---
name: compositional-data-transformation-clr
description: Use when apply CLR transformation when you have microbiome or metabolomic count data that sums to a constant across samples (relative abundance or compositional data) and intend to train supervised or unsupervised machine learning models (especially neural networks) that assume unbounded, linear.
license: CC-BY-4.0
metadata:
  edam_operation: http://edamontology.org/operation_3435
  edam_topics:
  - http://edamontology.org/topic_3174
  - http://edamontology.org/topic_0091
  - http://edamontology.org/topic_3697
  tools:
  - ADAM optimizer
  - scikit-learn (Python)
  - MiMeNet
  - scikit-learn
  - TensorFlow / Keras
derived_from:
- doi: 10.1371/journal.pcbi.1009021
  title: MiMeNet
evidence_spans:
- MiMeNet was trained using the ADAM optimizer and the mean squared error (MSE) loss function.
- MiMeNet was trained using the ADAM optimizer and the mean squared error (MSE) loss function
- these models can predict the entire set of metabolites at once, and all models were evaluated using 10 iterations of 10-fold cross-validation.

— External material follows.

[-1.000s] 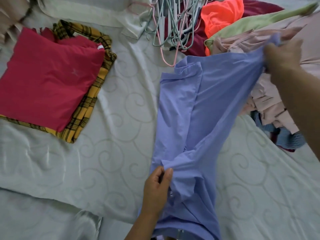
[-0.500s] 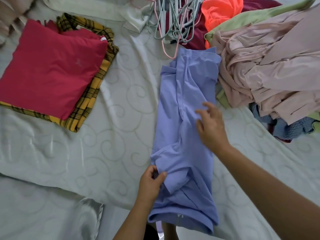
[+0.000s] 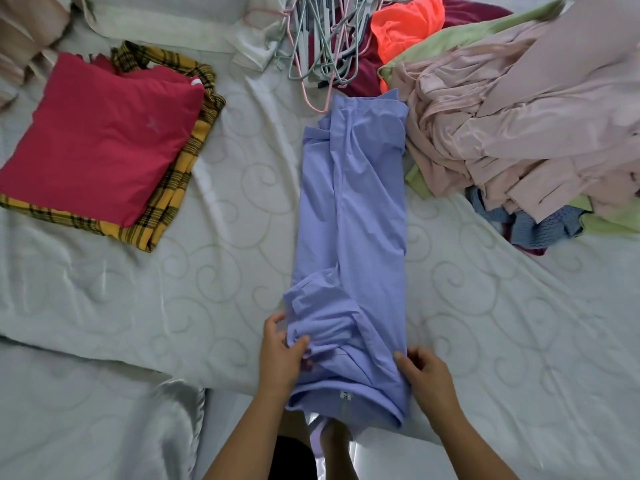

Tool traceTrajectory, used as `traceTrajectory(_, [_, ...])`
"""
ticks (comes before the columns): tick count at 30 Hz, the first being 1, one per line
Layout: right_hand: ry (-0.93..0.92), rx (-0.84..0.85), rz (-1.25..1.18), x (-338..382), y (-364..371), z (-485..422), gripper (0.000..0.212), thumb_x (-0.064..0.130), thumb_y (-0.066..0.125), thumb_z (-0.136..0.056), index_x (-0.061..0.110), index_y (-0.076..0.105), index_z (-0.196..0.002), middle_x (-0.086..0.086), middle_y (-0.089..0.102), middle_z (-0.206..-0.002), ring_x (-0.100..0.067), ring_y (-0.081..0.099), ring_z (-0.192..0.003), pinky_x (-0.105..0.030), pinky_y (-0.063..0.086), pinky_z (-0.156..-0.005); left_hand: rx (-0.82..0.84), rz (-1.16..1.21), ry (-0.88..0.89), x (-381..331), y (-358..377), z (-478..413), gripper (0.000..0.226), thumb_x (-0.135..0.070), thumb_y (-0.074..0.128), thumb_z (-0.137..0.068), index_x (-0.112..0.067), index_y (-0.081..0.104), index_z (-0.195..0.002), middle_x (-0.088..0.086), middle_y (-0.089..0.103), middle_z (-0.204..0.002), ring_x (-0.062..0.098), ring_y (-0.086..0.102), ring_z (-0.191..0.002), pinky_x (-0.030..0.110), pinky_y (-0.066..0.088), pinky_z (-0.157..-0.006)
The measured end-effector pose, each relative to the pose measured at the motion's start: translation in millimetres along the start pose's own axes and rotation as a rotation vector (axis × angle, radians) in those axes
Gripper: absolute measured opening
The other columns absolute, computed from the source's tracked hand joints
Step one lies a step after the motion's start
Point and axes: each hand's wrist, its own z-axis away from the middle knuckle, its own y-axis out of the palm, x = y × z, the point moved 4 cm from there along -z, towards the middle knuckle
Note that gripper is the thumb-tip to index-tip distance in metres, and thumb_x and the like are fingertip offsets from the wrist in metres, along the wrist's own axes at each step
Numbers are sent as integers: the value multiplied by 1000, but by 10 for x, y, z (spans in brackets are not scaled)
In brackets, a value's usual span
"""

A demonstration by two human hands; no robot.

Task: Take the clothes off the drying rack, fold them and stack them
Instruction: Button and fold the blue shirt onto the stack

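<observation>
Head view: our right grip (image 3: 426, 372) has come down from mid-cloth to pinch the near right corner of the lilac shirt (image 3: 360, 209); our left grip (image 3: 280, 355) still pinches the near left edge. With the shirt lying as a long strip on the bed (image 3: 502, 323), we judge the crosswise fold comes next.

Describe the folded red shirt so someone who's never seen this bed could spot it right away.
On the pale quilted bed, look to the left side, across from the loose heap of clothes on the right. The red shirt tops a small stack there, lying on a yellow plaid garment. It is the only flat, neatly squared, bright red piece.
</observation>
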Motion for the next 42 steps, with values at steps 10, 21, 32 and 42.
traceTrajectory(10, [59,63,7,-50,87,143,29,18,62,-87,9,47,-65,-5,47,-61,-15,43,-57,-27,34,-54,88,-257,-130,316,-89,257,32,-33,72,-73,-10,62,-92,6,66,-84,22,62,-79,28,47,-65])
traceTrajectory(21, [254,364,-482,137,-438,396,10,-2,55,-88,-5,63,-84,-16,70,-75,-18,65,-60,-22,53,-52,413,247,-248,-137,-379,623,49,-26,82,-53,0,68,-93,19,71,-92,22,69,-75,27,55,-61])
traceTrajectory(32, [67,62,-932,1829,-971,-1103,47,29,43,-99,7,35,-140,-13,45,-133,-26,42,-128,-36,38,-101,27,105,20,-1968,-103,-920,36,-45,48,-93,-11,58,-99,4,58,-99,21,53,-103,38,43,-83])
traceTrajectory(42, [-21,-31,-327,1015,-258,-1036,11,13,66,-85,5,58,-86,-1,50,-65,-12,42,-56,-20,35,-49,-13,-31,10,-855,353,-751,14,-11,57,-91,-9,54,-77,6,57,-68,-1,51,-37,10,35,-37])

Random Forest, multivariate Elastic Net, and Canonical
claims: []
provenance:
  collection: https://w3id.org/holobiomicslab/asb-skill/collection/metabolomics/v1
  assembled_by: scripts/collect_metabolomics_collection.py
  sources:
  - build: coll_mimenet
    doi: 10.1371/journal.pcbi.1009021
    title: MiMeNet
  dedup_kept_from: coll_mimenet
schema_version: 0.2.0
---

# Compositional Data Transformation (CLR)

## Summary

Center log-ratio (CLR) transformation converts compositional microbiome and metabolomic abundance data into a form suitable for neural network training by addressing the constant-sum constraint inherent in relative abundance data. This normalization is essential when modeling microbe-metabolite relationships to prevent spurious correlations and ensure the network learns true ecological associations rather than artifacts of compositional closure.

## When to use

Apply CLR transformation when you have microbiome or metabolomic count data that sums to a constant across samples (relative abundance or compositional data) and intend to train supervised or unsupervised machine learning models (especially neural networks) that assume unbounded, linear relationships between features. Specifically use this when predicting metabolite abundances from microbial features, as raw relative abundances violate the independence assumptions of regression-based methods.

## When NOT to use

- Do not apply CLR if the input data is already log-transformed or normalized (e.g., already in log₂ scale or quantile-normalized) — double transformation will distort relationships.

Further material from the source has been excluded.